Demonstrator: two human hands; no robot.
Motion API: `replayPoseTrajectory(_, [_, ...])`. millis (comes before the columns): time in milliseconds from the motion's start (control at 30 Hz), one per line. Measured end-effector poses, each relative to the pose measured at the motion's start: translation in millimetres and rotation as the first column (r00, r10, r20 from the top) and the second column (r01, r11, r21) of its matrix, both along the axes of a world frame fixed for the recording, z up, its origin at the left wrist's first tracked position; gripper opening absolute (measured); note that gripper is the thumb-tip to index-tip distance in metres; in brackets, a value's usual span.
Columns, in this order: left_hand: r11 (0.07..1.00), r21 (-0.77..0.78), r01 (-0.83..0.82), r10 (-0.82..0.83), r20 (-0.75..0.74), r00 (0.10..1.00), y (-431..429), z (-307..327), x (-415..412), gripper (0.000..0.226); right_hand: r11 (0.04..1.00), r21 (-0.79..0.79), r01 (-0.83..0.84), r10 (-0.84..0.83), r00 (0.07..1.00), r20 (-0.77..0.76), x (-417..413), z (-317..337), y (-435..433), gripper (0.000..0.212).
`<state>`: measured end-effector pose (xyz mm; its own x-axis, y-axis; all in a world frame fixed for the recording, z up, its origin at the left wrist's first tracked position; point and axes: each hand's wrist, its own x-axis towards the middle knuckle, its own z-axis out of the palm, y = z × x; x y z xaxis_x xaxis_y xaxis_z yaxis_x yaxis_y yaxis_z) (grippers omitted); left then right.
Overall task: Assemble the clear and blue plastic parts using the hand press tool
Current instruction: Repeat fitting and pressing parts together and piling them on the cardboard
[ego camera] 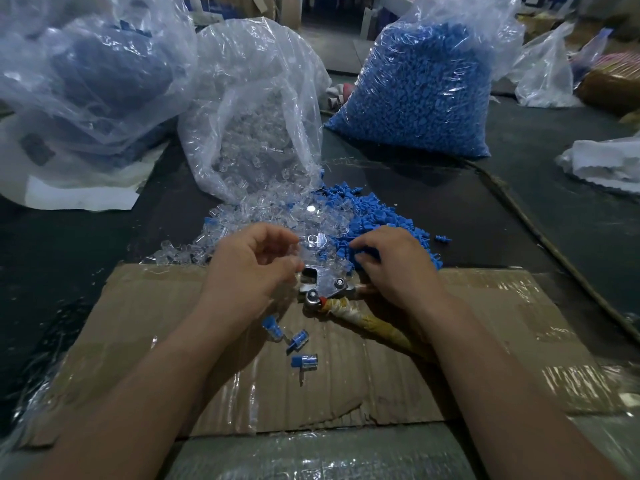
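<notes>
A flattened cardboard sheet [138, 323] lies on the dark tabletop [433, 202], patched with glossy strips of clear tape [568, 379] and torn along its near edge. At the far left a big, crinkled plastic bag [86, 71] rests on a white sheet [79, 199]. A thin cord [554, 247] runs diagonally across the right side of the tabletop. Beyond it a crumpled white plastic wrap [606, 164] lies at the right edge, and farther back a smaller clear bag [543, 77] stands beside a brown bundle [613, 84].

Left hand [254, 263] fingers curled; right hand [391, 263] palm down, fingertips bent (both forearms reaching forward).
</notes>
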<state>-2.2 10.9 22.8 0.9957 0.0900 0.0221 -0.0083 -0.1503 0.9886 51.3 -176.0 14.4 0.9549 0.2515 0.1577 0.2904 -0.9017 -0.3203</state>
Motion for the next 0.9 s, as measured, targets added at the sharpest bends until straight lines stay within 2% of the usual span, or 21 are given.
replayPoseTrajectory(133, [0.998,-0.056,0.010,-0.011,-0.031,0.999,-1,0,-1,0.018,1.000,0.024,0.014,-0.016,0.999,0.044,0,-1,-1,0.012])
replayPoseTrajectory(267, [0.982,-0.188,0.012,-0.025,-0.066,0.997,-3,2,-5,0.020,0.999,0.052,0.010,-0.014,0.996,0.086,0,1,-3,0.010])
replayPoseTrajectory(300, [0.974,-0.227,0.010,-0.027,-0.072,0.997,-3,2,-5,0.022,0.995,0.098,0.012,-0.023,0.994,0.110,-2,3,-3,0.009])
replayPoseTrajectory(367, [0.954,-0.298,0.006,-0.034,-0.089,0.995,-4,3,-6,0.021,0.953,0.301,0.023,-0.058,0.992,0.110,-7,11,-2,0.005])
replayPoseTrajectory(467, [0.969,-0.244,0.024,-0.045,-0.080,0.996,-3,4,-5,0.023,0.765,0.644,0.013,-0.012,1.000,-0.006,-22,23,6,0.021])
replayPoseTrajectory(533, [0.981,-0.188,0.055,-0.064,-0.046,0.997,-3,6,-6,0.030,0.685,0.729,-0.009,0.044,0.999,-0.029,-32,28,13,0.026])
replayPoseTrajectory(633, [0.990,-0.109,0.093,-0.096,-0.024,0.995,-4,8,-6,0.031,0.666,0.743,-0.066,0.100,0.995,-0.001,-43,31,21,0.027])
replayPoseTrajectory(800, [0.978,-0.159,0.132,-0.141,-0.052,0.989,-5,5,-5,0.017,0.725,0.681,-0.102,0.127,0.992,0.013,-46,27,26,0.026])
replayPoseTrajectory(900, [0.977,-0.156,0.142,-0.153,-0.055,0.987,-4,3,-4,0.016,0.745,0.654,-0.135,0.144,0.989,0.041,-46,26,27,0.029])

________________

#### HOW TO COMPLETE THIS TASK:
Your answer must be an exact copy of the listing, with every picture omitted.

#### YOUR RESPONSE:
Demonstrator: two human hands; no robot.
Motion API: `replayPoseTrajectory(_, [_, ...])`. millis (comes before the columns): time in milliseconds from the motion's start (control at 30 Hz), one per line. Measured end-effector poses, each relative to the pose measured at the motion's start: translation in millimetres and rotation as the first column (r00, r10, r20 from the top) and the second column (r01, r11, r21) of its matrix, both along the axes of a world frame fixed for the recording, z up, its origin at the left wrist's first tracked position; gripper opening absolute (measured); note that gripper is the thumb-tip to index-tip distance in metres; in brackets, a value's usual span.
Columns, in this order: left_hand: r11 (0.07..1.00), r21 (-0.77..0.78), r01 (-0.83..0.82), r10 (-0.82..0.83), r20 (-0.75..0.74), r00 (0.10..1.00), y (-431..429), z (-307..327), x (-415..412), gripper (0.000..0.226); right_hand: r11 (0.04..1.00), r21 (-0.79..0.79), r01 (-0.83..0.84), r10 (-0.84..0.83), r00 (0.07..1.00), r20 (-0.77..0.76), x (-417..413), z (-317..337), y (-435..433), gripper (0.000..0.212).
`<state>`: measured end-effector pose (xyz mm; its own x-axis, y-axis; all in a world frame fixed for the recording, z up, its origin at the left wrist's first tracked position; point and axes: each hand's wrist, its own x-axis towards the middle knuckle, its own z-axis out of the palm, y = z × x; x y z xaxis_x xaxis_y xaxis_z yaxis_x yaxis_y yaxis_z) (grippers omitted); left then right.
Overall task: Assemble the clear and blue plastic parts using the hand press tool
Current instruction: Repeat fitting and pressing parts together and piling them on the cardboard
[ego camera] 
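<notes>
A flattened cardboard sheet [138, 323] lies on the dark tabletop [433, 202], patched with glossy strips of clear tape [568, 379] and torn along its near edge. At the far left a big, crinkled plastic bag [86, 71] rests on a white sheet [79, 199]. A thin cord [554, 247] runs diagonally across the right side of the tabletop. Beyond it a crumpled white plastic wrap [606, 164] lies at the right edge, and farther back a smaller clear bag [543, 77] stands beside a brown bundle [613, 84].

Left hand [254, 263] fingers curled; right hand [391, 263] palm down, fingertips bent (both forearms reaching forward).
</notes>
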<state>-2.2 10.9 22.8 0.9957 0.0900 0.0221 -0.0083 -0.1503 0.9886 51.3 -176.0 14.4 0.9549 0.2515 0.1577 0.2904 -0.9017 -0.3203</state>
Motion for the next 0.9 s, as measured, targets added at the sharpest bends until straight lines stay within 2% of the usual span, or 21 are given.
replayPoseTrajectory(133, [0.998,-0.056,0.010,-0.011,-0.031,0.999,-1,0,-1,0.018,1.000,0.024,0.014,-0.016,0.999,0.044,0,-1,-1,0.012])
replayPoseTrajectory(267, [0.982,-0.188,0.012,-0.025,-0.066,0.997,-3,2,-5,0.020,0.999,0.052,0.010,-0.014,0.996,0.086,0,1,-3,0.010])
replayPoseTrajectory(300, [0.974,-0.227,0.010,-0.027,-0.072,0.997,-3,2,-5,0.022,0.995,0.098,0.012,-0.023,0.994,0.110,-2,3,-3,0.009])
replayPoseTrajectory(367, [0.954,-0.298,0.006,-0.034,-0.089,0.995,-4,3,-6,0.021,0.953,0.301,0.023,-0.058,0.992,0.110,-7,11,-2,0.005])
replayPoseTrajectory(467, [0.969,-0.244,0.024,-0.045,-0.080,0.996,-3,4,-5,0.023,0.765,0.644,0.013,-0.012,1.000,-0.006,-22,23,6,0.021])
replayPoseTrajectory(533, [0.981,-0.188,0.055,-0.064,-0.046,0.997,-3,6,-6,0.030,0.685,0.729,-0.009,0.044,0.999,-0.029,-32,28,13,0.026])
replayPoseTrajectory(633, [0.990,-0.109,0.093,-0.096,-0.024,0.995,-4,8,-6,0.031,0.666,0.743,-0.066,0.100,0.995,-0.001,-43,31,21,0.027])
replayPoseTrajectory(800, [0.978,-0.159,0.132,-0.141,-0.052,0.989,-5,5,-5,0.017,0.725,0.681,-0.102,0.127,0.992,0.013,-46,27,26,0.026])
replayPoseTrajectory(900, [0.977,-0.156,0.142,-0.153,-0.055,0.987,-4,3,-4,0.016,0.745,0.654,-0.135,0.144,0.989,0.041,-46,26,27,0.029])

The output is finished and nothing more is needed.